◆ **Work task**
Copy the records below line by line and word for word, from the very first line through the line with "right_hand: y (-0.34", omitting each picture.

◆ **Information given**
━━━━
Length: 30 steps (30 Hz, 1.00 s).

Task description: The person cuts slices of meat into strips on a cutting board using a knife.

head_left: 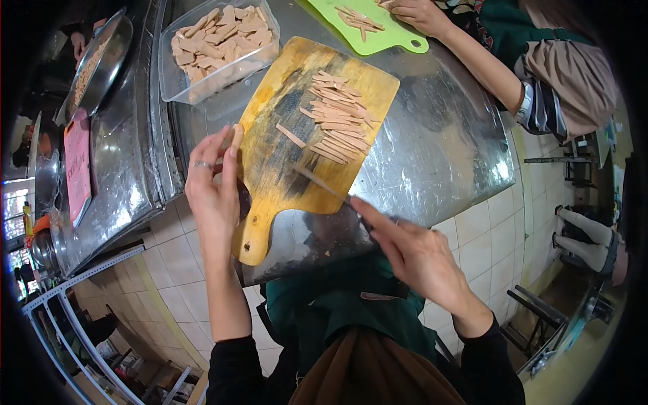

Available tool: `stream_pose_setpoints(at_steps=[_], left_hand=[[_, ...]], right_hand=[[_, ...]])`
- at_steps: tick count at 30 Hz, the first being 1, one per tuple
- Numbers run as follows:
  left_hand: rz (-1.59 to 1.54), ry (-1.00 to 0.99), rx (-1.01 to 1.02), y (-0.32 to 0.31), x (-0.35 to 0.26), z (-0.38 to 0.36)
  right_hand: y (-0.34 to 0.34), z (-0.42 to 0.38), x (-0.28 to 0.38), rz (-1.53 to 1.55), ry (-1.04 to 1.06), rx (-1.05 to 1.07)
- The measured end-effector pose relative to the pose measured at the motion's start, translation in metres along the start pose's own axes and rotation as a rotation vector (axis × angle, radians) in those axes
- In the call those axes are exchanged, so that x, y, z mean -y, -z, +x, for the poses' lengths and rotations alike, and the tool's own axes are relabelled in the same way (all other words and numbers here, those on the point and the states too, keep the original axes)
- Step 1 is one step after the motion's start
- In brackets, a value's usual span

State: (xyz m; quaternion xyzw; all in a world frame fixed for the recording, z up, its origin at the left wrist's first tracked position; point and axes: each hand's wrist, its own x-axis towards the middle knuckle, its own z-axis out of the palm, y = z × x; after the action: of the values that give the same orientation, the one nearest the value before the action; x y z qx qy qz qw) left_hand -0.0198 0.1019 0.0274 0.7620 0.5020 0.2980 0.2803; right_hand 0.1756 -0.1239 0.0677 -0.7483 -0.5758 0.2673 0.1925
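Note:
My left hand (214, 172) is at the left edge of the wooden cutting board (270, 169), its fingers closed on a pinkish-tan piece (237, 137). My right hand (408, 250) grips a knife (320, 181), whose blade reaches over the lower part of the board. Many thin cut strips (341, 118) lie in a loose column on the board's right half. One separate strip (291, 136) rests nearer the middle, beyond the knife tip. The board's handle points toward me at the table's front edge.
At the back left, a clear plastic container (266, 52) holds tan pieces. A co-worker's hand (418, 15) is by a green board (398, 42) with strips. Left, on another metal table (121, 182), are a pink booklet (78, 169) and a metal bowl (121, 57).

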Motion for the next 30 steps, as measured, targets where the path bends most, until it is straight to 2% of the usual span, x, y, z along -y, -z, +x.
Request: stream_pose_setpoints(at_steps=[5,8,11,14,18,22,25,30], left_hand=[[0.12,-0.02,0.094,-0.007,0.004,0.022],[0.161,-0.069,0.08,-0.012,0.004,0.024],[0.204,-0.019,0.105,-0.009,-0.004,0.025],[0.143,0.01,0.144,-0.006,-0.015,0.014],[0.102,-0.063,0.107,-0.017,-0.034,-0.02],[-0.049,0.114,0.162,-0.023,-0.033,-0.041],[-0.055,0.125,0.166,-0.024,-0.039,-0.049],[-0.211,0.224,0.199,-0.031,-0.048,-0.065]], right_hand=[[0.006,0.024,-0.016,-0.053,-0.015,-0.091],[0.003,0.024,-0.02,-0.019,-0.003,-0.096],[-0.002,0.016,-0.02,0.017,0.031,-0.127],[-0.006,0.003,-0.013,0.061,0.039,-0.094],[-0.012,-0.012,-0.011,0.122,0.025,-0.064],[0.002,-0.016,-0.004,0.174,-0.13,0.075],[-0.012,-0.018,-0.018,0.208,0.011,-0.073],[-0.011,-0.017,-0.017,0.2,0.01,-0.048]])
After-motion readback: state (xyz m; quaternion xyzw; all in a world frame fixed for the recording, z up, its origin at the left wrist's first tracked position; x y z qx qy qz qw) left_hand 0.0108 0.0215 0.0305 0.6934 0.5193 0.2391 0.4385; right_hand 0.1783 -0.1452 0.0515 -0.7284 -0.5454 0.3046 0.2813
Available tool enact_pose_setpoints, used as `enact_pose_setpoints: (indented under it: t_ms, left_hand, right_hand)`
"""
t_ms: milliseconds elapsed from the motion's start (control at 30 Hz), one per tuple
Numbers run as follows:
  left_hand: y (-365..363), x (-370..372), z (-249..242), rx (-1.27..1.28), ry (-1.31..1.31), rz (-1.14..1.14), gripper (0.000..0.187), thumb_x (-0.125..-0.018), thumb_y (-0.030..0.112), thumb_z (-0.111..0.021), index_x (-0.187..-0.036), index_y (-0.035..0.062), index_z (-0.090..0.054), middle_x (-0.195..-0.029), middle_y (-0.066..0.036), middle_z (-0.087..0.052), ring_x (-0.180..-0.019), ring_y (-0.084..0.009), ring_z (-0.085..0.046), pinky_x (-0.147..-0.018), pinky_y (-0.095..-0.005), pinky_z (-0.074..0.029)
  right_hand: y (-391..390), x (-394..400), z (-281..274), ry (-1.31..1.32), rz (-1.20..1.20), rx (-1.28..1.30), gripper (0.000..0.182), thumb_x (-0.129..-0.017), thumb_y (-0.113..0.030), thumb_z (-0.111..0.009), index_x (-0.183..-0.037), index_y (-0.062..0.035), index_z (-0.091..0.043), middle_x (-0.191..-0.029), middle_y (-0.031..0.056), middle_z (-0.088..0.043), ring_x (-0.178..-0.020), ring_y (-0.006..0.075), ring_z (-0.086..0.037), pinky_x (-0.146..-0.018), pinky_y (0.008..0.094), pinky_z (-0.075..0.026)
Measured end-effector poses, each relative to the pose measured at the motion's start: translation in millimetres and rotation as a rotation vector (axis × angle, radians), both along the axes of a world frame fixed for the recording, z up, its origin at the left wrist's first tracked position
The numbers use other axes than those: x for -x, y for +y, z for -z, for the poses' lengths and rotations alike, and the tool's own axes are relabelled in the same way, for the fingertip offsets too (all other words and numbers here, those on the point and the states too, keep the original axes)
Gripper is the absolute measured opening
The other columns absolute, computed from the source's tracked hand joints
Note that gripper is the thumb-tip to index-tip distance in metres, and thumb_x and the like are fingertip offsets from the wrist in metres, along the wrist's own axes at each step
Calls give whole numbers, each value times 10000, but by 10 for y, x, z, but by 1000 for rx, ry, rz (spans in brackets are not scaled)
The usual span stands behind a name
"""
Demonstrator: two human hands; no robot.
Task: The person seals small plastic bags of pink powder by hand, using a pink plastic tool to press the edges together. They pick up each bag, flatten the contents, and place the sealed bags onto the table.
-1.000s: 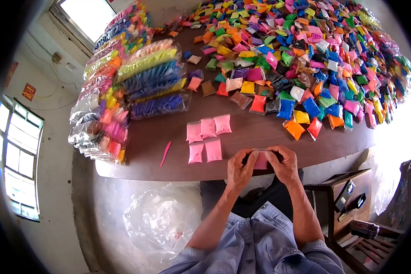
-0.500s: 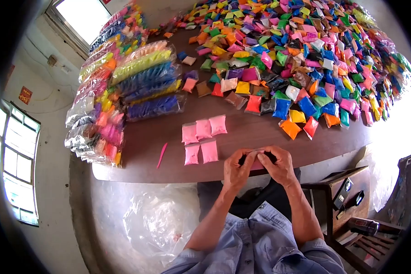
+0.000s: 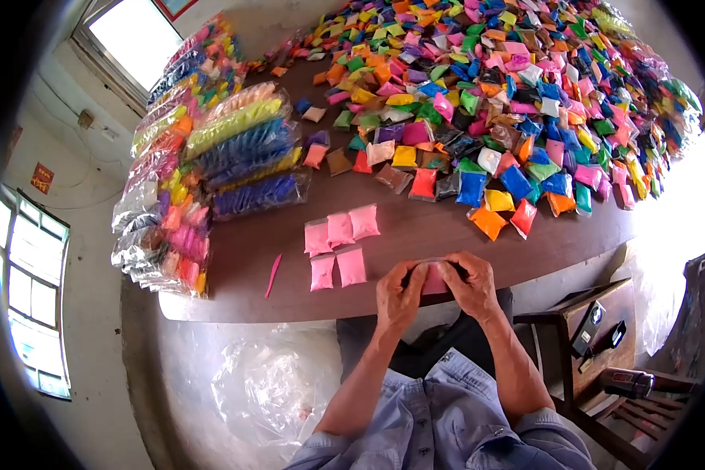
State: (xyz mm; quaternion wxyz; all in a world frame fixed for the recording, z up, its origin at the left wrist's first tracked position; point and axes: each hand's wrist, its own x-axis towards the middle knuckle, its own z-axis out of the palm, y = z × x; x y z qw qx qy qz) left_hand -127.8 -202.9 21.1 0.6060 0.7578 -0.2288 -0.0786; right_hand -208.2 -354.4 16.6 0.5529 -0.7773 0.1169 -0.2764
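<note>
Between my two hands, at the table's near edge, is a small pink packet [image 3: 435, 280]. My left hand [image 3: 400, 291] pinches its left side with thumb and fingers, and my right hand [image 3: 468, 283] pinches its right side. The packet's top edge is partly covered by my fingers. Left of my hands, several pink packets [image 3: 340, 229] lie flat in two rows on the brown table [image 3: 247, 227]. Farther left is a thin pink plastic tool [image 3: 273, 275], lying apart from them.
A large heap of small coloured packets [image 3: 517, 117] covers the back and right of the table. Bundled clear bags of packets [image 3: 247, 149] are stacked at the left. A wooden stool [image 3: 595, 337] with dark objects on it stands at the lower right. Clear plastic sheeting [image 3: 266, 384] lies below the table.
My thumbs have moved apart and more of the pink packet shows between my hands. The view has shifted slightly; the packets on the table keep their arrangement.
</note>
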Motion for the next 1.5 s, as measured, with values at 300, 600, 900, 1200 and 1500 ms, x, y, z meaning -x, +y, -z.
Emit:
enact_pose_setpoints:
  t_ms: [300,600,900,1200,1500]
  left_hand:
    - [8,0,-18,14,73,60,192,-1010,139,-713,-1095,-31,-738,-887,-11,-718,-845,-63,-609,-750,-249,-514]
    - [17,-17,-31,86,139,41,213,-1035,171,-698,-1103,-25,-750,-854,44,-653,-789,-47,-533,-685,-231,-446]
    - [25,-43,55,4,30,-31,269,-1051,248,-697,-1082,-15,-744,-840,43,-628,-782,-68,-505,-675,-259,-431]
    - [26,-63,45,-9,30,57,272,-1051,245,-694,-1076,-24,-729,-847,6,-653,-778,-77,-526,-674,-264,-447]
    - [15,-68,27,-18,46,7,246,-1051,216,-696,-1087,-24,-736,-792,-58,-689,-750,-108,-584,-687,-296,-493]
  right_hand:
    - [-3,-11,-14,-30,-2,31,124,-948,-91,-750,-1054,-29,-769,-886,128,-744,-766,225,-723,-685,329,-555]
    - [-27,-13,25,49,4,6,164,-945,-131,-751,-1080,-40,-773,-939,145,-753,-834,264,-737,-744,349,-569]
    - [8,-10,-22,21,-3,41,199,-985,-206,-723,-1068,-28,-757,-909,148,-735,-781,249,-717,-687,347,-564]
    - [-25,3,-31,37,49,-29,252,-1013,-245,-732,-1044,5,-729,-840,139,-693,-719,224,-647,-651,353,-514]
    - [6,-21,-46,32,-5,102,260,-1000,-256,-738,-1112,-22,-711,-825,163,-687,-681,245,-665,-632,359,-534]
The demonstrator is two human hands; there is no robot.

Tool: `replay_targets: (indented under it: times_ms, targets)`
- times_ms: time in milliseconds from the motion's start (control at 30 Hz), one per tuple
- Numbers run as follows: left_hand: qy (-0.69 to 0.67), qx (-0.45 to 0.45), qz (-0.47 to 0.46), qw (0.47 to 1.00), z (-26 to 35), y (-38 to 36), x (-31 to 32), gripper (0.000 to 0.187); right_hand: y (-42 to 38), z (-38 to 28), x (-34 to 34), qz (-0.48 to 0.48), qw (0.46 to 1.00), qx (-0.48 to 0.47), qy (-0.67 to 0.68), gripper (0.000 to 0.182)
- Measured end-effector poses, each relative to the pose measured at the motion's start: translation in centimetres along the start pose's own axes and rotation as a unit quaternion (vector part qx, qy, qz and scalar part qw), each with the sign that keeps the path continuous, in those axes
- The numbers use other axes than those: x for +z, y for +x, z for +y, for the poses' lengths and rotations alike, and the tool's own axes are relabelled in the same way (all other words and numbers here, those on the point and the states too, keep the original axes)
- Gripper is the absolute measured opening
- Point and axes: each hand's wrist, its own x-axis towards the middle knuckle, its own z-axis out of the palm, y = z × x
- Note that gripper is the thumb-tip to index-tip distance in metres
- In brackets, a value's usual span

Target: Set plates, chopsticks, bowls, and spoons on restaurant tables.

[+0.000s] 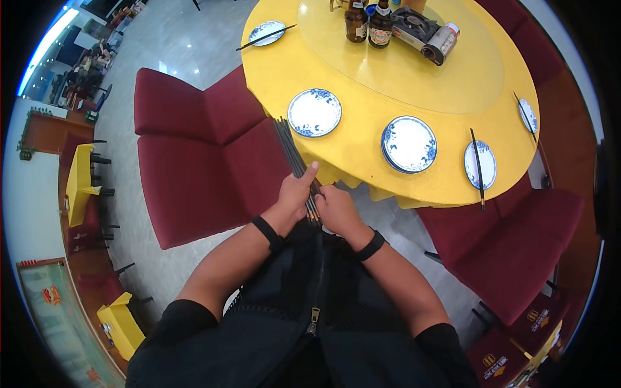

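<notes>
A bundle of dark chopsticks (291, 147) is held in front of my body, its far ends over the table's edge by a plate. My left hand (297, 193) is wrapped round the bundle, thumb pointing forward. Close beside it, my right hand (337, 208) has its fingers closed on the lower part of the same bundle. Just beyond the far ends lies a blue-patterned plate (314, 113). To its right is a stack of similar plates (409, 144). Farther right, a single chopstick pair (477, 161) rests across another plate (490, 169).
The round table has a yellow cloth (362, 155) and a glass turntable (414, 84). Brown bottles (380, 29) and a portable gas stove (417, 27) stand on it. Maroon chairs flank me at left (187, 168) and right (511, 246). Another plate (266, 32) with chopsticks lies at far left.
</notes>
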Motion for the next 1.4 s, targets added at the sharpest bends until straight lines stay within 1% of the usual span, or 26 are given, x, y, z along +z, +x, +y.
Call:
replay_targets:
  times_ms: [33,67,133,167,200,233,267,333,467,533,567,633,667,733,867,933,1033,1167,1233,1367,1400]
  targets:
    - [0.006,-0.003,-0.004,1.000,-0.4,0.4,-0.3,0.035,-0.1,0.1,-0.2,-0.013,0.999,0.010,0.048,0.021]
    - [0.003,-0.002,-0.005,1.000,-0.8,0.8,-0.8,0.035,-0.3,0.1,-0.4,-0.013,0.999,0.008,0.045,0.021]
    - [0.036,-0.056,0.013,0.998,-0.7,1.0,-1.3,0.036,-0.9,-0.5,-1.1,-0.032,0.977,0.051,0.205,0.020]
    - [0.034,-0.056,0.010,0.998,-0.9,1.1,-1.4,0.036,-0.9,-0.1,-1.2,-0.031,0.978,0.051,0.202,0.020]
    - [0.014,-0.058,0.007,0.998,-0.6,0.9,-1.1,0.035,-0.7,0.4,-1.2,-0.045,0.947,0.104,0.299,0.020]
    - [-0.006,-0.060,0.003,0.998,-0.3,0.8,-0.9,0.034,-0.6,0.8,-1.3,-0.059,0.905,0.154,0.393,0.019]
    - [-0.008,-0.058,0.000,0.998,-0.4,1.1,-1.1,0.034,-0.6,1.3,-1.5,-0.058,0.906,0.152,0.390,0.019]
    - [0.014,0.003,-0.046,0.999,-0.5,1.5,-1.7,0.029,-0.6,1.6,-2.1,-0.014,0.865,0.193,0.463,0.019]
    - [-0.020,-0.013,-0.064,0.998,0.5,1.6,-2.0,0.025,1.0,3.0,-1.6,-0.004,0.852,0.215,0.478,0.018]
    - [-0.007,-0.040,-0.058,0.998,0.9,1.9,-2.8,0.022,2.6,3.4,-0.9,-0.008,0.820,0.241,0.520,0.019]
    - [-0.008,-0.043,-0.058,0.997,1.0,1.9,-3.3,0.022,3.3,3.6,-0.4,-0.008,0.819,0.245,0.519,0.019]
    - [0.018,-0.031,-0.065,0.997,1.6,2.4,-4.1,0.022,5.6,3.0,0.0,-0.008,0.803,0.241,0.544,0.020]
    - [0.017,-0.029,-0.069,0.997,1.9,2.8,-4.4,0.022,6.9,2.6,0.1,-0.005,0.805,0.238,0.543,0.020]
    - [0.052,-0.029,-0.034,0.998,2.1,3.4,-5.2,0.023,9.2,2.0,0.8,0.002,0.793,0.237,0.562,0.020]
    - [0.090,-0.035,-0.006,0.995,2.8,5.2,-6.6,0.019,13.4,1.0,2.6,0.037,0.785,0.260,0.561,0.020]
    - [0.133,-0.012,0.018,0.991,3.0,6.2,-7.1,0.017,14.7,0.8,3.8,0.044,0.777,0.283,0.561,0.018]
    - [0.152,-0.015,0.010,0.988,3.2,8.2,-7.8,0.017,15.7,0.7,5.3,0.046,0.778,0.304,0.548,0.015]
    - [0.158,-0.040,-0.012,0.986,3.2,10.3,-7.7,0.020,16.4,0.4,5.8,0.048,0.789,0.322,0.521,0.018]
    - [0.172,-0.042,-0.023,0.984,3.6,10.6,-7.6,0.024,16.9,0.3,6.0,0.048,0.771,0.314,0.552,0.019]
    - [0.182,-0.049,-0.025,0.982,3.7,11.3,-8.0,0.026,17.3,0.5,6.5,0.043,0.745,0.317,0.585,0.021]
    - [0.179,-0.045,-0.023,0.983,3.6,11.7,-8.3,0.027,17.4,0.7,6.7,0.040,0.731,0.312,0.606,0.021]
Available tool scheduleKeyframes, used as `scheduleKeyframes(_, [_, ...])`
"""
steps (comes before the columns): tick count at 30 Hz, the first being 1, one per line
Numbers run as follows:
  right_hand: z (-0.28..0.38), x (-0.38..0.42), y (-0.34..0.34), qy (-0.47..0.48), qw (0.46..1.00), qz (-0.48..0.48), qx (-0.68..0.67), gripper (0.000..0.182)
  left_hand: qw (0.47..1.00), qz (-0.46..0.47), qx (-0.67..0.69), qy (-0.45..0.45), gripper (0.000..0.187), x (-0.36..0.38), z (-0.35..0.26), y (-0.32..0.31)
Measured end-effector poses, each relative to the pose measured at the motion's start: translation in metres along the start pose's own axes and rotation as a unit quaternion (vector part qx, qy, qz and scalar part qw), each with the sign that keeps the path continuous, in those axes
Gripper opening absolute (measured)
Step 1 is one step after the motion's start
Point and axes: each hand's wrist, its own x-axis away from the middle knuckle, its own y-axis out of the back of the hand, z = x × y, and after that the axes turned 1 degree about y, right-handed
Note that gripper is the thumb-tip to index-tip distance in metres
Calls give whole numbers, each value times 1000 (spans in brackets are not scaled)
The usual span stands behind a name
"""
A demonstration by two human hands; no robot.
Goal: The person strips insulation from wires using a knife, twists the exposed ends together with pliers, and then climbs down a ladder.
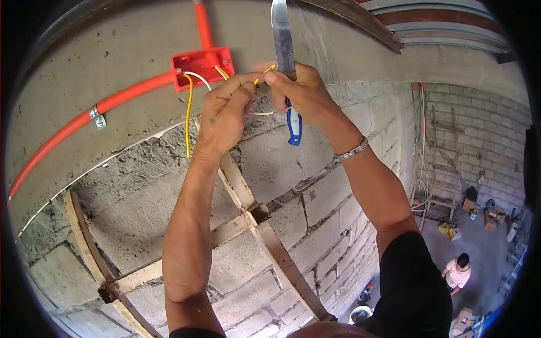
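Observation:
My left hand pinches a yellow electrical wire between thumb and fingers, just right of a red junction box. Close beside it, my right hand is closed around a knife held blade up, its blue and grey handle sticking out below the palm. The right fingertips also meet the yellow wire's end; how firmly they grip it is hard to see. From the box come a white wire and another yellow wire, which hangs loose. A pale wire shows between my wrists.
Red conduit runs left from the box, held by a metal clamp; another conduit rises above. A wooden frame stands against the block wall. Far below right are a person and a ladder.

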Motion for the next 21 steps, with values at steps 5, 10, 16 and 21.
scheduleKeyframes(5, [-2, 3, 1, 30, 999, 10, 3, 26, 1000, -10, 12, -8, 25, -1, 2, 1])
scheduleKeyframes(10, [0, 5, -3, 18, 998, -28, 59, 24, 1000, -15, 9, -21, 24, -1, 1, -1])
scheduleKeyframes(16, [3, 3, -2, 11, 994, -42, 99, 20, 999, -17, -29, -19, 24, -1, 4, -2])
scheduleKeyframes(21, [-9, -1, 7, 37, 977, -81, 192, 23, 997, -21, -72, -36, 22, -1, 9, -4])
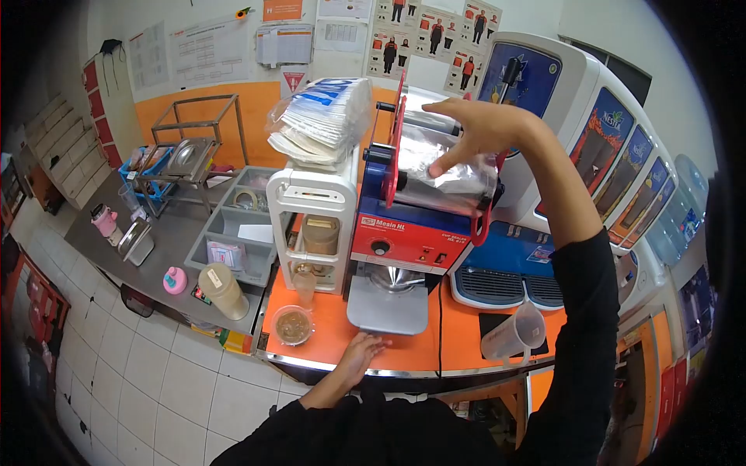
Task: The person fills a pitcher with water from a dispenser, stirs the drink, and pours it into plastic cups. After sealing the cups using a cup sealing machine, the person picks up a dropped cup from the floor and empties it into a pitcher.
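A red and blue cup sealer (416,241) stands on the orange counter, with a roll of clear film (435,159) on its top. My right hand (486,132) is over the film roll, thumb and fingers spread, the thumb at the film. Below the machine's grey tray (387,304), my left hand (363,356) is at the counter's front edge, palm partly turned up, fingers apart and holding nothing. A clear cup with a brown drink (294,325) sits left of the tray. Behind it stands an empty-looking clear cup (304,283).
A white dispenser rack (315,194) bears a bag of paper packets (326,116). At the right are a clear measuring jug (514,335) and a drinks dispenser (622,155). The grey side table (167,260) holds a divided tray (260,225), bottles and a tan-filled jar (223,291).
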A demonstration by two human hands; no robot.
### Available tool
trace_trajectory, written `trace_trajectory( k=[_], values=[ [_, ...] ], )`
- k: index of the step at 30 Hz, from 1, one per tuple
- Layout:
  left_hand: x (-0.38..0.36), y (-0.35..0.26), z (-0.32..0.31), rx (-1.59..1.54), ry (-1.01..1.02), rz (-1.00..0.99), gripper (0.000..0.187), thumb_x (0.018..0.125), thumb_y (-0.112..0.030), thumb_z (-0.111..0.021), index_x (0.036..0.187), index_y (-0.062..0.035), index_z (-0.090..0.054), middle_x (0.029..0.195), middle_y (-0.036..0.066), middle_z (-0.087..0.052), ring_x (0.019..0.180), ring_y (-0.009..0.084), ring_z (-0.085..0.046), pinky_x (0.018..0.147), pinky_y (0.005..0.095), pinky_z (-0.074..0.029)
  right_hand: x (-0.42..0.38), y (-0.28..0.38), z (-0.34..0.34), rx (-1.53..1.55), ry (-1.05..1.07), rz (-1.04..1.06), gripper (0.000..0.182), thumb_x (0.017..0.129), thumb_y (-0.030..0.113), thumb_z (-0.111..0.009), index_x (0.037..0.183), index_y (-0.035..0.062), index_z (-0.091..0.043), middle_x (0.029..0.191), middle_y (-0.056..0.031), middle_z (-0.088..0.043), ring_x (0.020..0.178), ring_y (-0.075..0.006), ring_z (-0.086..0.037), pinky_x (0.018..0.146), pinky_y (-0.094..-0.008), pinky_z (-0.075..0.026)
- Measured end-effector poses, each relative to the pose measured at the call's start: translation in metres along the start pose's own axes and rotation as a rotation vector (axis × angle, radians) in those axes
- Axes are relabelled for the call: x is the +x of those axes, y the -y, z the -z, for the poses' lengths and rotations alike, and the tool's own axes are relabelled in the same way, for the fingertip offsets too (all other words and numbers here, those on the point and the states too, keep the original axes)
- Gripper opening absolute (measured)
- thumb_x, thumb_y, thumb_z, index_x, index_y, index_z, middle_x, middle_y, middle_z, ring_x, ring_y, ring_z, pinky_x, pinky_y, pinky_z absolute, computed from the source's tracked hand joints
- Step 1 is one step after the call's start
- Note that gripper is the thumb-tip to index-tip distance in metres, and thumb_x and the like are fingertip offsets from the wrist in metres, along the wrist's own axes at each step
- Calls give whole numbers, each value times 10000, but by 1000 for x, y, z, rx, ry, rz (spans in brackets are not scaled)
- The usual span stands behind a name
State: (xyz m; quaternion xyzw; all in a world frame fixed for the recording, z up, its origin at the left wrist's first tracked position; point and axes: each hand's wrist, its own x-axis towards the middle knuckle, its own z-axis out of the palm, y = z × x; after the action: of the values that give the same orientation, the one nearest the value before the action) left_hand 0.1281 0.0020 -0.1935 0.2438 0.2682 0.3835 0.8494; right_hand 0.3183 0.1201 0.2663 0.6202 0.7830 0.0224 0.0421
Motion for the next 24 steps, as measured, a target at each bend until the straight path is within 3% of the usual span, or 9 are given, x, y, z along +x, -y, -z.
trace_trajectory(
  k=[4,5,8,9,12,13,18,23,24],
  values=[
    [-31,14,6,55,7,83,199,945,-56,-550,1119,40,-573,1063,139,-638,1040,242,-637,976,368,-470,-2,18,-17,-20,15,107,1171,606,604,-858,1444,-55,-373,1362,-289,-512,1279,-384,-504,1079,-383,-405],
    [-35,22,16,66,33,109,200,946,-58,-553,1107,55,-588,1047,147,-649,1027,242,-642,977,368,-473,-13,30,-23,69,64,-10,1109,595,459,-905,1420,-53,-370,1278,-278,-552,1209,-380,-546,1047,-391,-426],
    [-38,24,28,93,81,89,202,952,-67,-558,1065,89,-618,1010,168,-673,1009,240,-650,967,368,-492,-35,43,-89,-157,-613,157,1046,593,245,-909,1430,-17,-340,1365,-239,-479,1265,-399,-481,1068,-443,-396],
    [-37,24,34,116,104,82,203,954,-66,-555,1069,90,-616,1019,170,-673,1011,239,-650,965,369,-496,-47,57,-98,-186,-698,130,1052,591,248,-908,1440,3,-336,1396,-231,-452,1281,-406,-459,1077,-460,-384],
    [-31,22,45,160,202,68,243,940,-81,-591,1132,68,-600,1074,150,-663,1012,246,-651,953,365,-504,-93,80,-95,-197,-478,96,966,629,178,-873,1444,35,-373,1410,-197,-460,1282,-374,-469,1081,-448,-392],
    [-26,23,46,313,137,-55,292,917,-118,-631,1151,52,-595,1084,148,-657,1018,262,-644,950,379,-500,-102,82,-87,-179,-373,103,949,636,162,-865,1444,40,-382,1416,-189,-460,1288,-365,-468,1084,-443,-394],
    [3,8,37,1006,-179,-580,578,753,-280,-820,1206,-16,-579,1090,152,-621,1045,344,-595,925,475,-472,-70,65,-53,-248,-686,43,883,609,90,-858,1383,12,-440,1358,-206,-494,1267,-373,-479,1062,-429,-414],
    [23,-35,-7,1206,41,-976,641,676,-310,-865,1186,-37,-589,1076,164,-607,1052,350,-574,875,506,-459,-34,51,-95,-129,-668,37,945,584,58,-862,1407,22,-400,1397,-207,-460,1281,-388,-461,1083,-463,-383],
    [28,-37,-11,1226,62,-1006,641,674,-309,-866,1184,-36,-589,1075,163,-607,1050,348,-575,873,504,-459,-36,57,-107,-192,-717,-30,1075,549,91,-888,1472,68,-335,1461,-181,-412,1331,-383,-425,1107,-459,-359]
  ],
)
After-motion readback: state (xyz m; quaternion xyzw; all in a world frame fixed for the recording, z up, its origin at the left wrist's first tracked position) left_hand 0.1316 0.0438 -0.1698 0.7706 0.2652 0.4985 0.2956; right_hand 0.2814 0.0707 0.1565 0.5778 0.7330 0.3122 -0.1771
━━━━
◆ **Output for this task**
Length: 30 steps (30 Hz, 1.00 s).

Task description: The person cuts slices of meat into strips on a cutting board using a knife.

head_left: 

Available tool: `stream_pose_setpoints(at_steps=[_], left_hand=[[_, ...]], right_hand=[[_, ...]])`
- at_steps: tick count at 30 Hz, the first being 1, one per tuple
- Numbers run as follows:
  left_hand: rz (-1.59 to 1.54), ry (-1.00 to 0.99), rx (-1.01 to 1.02), y (-0.32 to 0.31), x (-0.35 to 0.26), z (-0.38 to 0.36)
  right_hand: y (-0.34 to 0.34), z (-0.42 to 0.38), x (-0.28 to 0.38), rz (-1.53 to 1.55), ry (-1.04 to 1.06), rx (-1.05 to 1.07)

Further output is not needed for this exercise.